(Supplied information)
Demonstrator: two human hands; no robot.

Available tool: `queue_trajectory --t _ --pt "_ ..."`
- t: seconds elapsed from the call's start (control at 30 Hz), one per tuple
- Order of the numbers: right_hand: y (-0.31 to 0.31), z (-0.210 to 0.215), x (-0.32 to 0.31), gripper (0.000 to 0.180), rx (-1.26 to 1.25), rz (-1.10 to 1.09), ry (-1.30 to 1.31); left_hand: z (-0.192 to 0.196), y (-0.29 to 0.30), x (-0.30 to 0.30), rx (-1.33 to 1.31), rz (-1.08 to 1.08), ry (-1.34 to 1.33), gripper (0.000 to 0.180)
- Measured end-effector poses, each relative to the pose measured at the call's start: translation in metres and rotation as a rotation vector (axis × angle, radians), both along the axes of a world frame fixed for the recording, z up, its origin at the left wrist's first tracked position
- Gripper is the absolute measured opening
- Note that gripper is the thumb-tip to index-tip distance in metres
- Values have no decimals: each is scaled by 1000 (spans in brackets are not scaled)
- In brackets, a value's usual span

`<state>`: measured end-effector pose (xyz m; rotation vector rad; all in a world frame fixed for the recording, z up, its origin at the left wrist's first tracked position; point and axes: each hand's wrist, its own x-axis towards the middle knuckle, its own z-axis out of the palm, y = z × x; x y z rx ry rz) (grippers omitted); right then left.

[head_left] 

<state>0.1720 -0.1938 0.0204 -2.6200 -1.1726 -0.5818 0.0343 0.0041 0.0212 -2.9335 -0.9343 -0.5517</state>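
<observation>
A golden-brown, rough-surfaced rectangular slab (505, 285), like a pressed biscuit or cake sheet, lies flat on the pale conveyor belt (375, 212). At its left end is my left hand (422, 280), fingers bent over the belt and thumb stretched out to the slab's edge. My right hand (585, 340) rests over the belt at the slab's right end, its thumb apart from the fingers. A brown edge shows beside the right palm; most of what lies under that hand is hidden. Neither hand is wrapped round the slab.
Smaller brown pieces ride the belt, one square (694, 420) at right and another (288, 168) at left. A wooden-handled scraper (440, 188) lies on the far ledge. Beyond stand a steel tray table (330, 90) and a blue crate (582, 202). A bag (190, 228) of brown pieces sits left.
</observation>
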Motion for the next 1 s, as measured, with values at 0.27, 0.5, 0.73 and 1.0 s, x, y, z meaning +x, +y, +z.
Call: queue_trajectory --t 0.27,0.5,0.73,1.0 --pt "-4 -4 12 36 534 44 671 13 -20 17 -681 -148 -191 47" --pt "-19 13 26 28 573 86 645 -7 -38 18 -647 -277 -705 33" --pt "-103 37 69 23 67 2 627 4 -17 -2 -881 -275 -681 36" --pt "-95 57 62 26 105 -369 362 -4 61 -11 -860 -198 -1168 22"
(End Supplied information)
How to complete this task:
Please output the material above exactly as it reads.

Your solution:
Demonstrator: two human hands; no robot.

Available tool: `queue_trajectory --t _ --pt "_ ..."`
- t: seconds elapsed from the call's start (control at 30 Hz), one per tuple
- Order of the numbers: right_hand: y (-0.31 to 0.31), z (-0.210 to 0.215), x (-0.32 to 0.31), gripper (0.000 to 0.180), rx (-1.26 to 1.25), rz (-1.10 to 1.09), ry (-1.30 to 1.31); left_hand: z (-0.192 to 0.196), y (-0.29 to 0.30), x (-0.30 to 0.30), rx (-1.33 to 1.31), rz (-1.08 to 1.08), ry (-1.34 to 1.33), gripper (0.000 to 0.180)
- Measured end-effector poses, each relative to the pose measured at the call's start: translation in metres and rotation as a rotation vector (axis × angle, radians), both along the axes of a world frame fixed for the recording, z up, its origin at the left wrist's first tracked position
- Gripper is the absolute measured opening
- Note that gripper is the thumb-tip to index-tip distance in metres
- Values have no decimals: each is scaled by 1000 (spans in brackets are not scaled)
- In brackets, a value's usual span

`<state>`: measured end-effector pose (xyz m; rotation vector rad; all in a world frame fixed for the recording, z up, its origin at the left wrist's first tracked position; point and axes: each hand's wrist, its own x-axis towards the middle knuckle, its own z-axis out of the palm, y = z × x; x y z rx ry rz) (grippers omitted); right then left.

[head_left] 

<state>0.1720 -0.1938 0.0204 -2.6200 -1.1726 -0.5818 0.0343 0.0041 0.0212 -2.9335 -0.9343 -0.5517</state>
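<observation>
A golden-brown, rough-surfaced rectangular slab (505, 285), like a pressed biscuit or cake sheet, lies flat on the pale conveyor belt (375, 212). At its left end is my left hand (422, 280), fingers bent over the belt and thumb stretched out to the slab's edge. My right hand (585, 340) rests over the belt at the slab's right end, its thumb apart from the fingers. A brown edge shows beside the right palm; most of what lies under that hand is hidden. Neither hand is wrapped round the slab.
Smaller brown pieces ride the belt, one square (694, 420) at right and another (288, 168) at left. A wooden-handled scraper (440, 188) lies on the far ledge. Beyond stand a steel tray table (330, 90) and a blue crate (582, 202). A bag (190, 228) of brown pieces sits left.
</observation>
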Motion for the next 1 s, as measured, with values at 0.27, 0.5, 0.73 and 1.0 s, x, y, z meaning +x, +y, +z.
Call: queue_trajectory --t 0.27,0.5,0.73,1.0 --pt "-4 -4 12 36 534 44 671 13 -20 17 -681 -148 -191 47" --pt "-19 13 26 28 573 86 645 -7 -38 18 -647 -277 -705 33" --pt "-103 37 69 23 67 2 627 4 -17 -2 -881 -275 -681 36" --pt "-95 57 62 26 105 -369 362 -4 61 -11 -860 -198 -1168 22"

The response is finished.